WHAT NEEDS TO BE DONE: Transcribe the listing that follows in full, exactly, and drop its images.

STORED DATA:
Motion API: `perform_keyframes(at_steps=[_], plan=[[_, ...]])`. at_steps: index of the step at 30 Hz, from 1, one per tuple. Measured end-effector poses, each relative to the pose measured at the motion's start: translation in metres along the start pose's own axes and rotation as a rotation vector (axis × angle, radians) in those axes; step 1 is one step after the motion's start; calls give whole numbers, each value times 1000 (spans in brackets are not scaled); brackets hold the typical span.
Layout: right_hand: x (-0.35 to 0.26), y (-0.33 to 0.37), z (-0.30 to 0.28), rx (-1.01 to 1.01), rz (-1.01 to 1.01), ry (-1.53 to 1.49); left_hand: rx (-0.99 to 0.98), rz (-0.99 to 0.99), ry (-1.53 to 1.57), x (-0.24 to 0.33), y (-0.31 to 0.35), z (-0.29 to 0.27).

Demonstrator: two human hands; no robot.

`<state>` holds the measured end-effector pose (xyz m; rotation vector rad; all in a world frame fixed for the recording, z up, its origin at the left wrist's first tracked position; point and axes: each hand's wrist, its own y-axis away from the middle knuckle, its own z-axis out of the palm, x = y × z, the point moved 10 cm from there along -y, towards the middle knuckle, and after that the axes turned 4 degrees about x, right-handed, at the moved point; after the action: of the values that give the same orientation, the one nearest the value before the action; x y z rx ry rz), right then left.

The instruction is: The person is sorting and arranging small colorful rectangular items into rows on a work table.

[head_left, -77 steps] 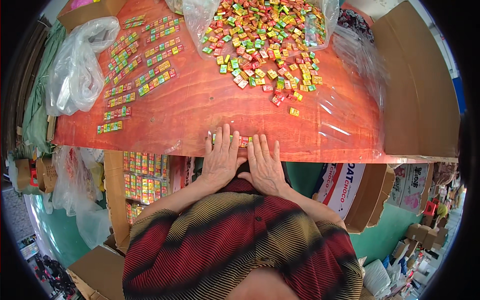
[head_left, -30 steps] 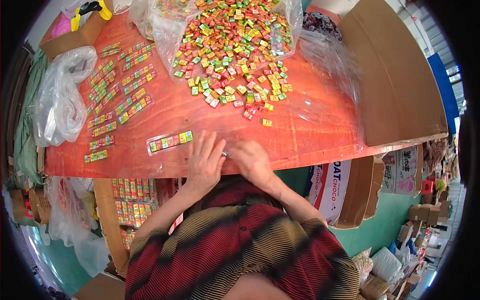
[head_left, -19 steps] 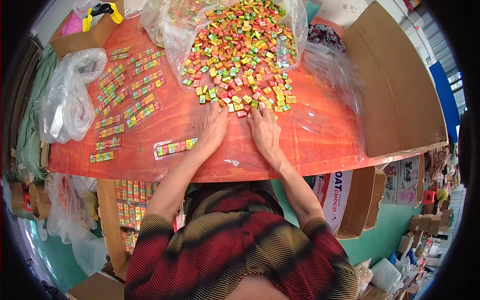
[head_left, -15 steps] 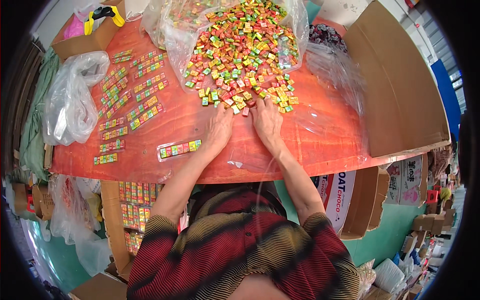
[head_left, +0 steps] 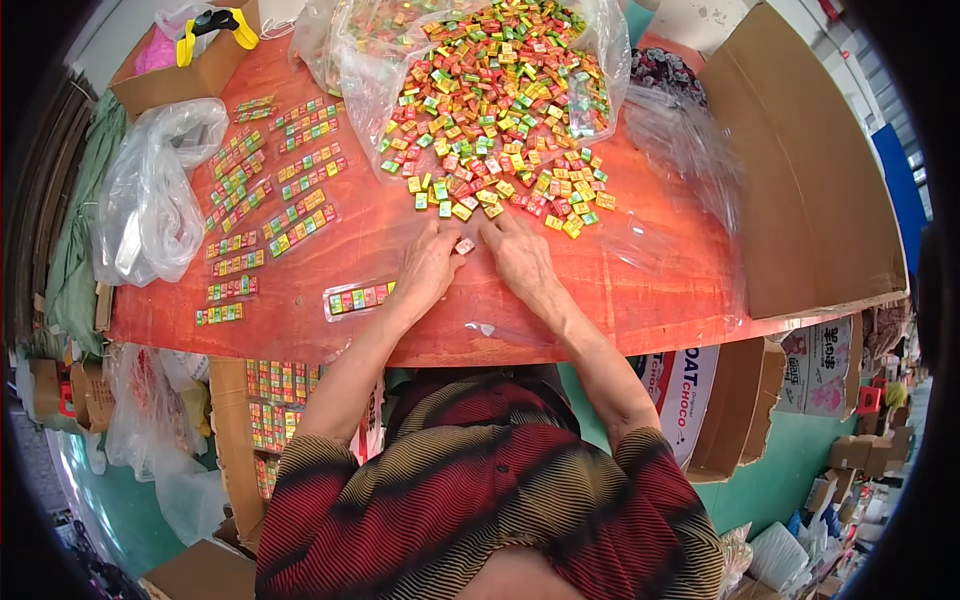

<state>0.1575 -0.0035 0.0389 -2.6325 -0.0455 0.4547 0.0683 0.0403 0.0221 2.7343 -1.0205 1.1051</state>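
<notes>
A heap of small red, yellow, green and orange boxes (head_left: 500, 110) spreads over the red table, its loose near edge in front of my hands. My left hand (head_left: 428, 265) is closed, with a small pale pink box (head_left: 464, 246) at its thumb and fingertips. Beside it, my right hand (head_left: 518, 258) reaches forward with fingers extended, the tips touching or very near a yellow box (head_left: 493, 210) at the heap's edge. Left of my left forearm lies a clear tray (head_left: 360, 299) with a row of the same boxes.
Several filled rows of boxes (head_left: 300, 220) lie on the left of the red table (head_left: 620, 310). Clear plastic bags (head_left: 150, 200) sit at the left edge and around the heap. A tall cardboard panel (head_left: 800, 170) stands at the right. Below the table is a carton (head_left: 232, 430) of packed rows.
Both hands have drawn back slightly from the heap. The pale pink box has come nearer to me, to my left fingertips. The view has shifted a little.
</notes>
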Motion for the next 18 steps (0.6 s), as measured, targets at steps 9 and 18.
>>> perform_keyframes(at_steps=[9,18], plan=[[6,23,0,-132,162,-112,-94,88,-87,0,1,6],[11,21,9,-142,250,-122,-152,114,57,-8,-15,11]])
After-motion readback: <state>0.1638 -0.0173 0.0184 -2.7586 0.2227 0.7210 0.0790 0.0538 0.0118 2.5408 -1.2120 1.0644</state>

RESULT BELOW:
Motion API: `perform_keyframes(at_steps=[_], plan=[[_, ...]])`. at_steps: index of the step at 30 Hz, from 1, one per tuple. Measured end-effector poses, each relative to the pose measured at the motion's start: translation in metres along the start pose's own axes and rotation as a rotation vector (axis × angle, radians) in those axes; step 1 is one step after the motion's start; calls give whole numbers, each value times 1000 (spans in brackets are not scaled); brackets hold the typical span.
Layout: right_hand: x (-0.35 to 0.26), y (-0.33 to 0.37), z (-0.30 to 0.28), rx (-1.01 to 1.01), rz (-1.01 to 1.01), ry (-1.53 to 1.49); left_hand: rx (-0.99 to 0.98), rz (-0.99 to 0.99), ry (-1.53 to 1.57), x (-0.24 to 0.33), y (-0.31 to 0.35), z (-0.29 to 0.27).

Demonstrator: two human hands; no robot.

`<state>` holds the measured end-effector pose (xyz m; rotation vector rad; all in a world frame fixed for the recording, z up, its origin at the left wrist's first tracked position; point and axes: each hand's wrist, its own y-axis away from the middle knuckle, its own z-axis out of the palm, x = y × z, the point moved 10 cm from there along -y, towards the middle knuckle, and after that the axes turned 4 degrees about x, right-handed, at the moved point; after the action: of the values that give the same orientation, the one nearest the value before the action; x y z rx ry rz), right then left.

The instruction is: The person is sorting and arranging small colorful rectangular items into rows on a work table.

[head_left, -77 steps] 
[head_left, -30 steps] 
[head_left, -19 steps] 
[head_left, -15 steps] 
[head_left, +0 steps] 

<state>0.1575 -0.0035 0.0389 -2.6325 -0.0455 0.4547 0.0683 0.0403 0.0221 2.7343 -1.0205 1.1051</state>
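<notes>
A heap of small red, yellow, green and orange boxes (head_left: 500, 110) spreads over the red table, its loose near edge in front of my hands. My left hand (head_left: 428, 265) is closed, with a small pale pink box (head_left: 464, 246) at its thumb and fingertips. Beside it, my right hand (head_left: 518, 258) reaches forward with fingers extended, the tips touching or very near a yellow box (head_left: 493, 210) at the heap's edge. Left of my left forearm lies a clear tray (head_left: 360, 299) with a row of the same boxes.
Several filled rows of boxes (head_left: 300, 220) lie on the left of the red table (head_left: 620, 310). Clear plastic bags (head_left: 150, 200) sit at the left edge and around the heap. A tall cardboard panel (head_left: 800, 170) stands at the right. Below the table is a carton (head_left: 232, 430) of packed rows.
Both hands have drawn back slightly from the heap. The pale pink box has come nearer to me, to my left fingertips. The view has shifted a little.
</notes>
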Motion for the next 18 steps (0.6 s), as measured, targets at steps 9 and 18.
>>> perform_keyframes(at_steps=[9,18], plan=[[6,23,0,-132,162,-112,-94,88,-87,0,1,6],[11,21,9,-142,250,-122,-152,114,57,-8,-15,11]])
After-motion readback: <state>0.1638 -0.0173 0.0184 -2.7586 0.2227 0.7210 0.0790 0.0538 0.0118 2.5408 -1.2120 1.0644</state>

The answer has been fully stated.